One never gets used to the idea that there is nothing one can do.

–Connie Willis, The Doomsday Book, 1992

by Annekathryn Goodman, MD

I was deployed to Nepal for three weeks after the April 2015 Earthquake as part of a first responder mobile medical team of the International Medical Corps. My 12-person team was helicoptered into remote, inaccessible mountain villages that had been devastated by the earthquake. We would set up a clinic, treat acute injuries, collect data on impending infectious disease epidemics, and triage severely injured earthquake victims for helicopter evacuation to Kathmandu. It was during this journey that I was confronted with the dilemmas of how to care for actively dying people when resources were not available.

The challenges after a natural disaster are complex and nuanced.  There is a loss of civic infrastructure. Scarce resources include among others: medications, health facilities, and providers. There is also the terrible loss of family, food scarcity, and a lack of water and electricity.

The goals of first responders shift to acute care and includes saving lives, stabilizing injuries, and offering definitive therapy when possible. When a victim cannot survive, palliation of symptoms would be ideal if it is possible to do so. There is the tough business of triaging patients in this setting by whether or not they can be saved. The categories of triage range from immediate (immediate intervention will save the life), delayed (the injuries are not life threatening and can be treated later), minimal, and expectant. The expectant category is reserved for patients with devastating injuries where they will not survive or where the resources to help them are greater than what is available and even with the best care, their chance of pulling through is minimal.

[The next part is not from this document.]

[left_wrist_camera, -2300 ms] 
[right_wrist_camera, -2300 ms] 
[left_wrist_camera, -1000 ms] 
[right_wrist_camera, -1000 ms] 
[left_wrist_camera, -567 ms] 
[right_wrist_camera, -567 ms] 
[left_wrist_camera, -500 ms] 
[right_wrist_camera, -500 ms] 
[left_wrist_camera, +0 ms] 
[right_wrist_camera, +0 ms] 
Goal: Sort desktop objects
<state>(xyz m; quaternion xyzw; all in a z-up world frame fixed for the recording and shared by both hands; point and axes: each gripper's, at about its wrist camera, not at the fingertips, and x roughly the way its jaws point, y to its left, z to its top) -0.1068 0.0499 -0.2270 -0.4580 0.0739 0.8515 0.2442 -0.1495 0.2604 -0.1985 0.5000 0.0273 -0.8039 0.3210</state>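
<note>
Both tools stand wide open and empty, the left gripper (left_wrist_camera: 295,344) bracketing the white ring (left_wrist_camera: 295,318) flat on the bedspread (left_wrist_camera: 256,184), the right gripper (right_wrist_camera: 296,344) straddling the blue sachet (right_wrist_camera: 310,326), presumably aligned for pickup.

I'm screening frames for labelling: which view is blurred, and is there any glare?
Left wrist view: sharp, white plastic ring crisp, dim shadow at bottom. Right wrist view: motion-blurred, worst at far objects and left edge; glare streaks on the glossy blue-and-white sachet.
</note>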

In contrast to a disaster-restricted setting, tremendous expense is routinely spent for ill cancer patients in the hopes of giving them an extra 3 to 6 months of life. In addition, early palliative care intervention in a non-disaster setting hopes to improve symptoms, relieve suffering, and help patients with advanced and incurable cancers to transition in a gentler and more gradual way towards the inevitable end of their lives. During a mass casualty event, palliative care services directly compete with definitive or life-saving care. This leads to an altered standard of palliative care where pain-control and sedation is the main goal.

Durbarsquare_after_earthquake_3
Damage in the Basantpur Durbar Square. Photo from Wikipedia.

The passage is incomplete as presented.